PROBLEM DETAILS
Each line from the one containing "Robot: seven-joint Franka" through the end of the data must be retyped exactly, and no other line.

AVAILABLE DATA
● ● ● ● ● ● ●
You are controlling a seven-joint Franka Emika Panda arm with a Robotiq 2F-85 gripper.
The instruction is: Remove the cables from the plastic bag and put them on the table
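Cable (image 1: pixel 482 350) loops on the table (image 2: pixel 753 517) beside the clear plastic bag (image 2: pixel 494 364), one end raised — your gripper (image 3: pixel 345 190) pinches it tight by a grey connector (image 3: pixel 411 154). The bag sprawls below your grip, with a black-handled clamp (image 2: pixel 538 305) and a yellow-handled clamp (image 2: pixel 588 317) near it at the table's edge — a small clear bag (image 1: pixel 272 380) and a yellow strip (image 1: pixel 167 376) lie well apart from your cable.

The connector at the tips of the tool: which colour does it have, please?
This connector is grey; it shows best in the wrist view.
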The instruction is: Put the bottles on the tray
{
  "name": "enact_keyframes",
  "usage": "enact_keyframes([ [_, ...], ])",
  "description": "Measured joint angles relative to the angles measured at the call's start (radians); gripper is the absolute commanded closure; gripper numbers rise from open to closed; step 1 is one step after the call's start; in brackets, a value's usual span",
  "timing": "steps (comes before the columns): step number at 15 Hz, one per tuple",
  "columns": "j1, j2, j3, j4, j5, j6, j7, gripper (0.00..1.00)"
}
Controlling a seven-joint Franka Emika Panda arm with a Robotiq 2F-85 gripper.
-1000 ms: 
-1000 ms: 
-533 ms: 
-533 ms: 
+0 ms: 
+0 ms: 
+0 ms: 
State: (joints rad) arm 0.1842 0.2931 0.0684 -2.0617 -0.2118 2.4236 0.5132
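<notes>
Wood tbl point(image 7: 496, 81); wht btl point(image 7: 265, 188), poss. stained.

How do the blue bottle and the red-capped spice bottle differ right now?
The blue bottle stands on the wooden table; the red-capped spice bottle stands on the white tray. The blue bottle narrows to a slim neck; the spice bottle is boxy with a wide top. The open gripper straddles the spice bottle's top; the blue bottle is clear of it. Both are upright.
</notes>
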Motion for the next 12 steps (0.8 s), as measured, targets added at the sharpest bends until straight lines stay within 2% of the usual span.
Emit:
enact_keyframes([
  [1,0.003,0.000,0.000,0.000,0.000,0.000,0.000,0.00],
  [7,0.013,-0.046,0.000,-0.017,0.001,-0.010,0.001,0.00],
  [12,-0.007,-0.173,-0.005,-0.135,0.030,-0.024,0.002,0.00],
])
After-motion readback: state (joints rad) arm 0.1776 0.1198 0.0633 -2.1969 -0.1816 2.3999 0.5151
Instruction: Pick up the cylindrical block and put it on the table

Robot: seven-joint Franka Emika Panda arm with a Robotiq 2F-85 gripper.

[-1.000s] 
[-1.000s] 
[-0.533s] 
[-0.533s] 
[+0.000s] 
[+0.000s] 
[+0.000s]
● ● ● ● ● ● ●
REPLY
Robot: seven-joint Franka Emika Panda arm with a Robotiq 2F-85 gripper.

[-1.000s] 
[-1.000s] 
[-0.533s] 
[-0.533s] 
[+0.000s] 
[+0.000s] 
[+0.000s]

No other output is expected for this exercise.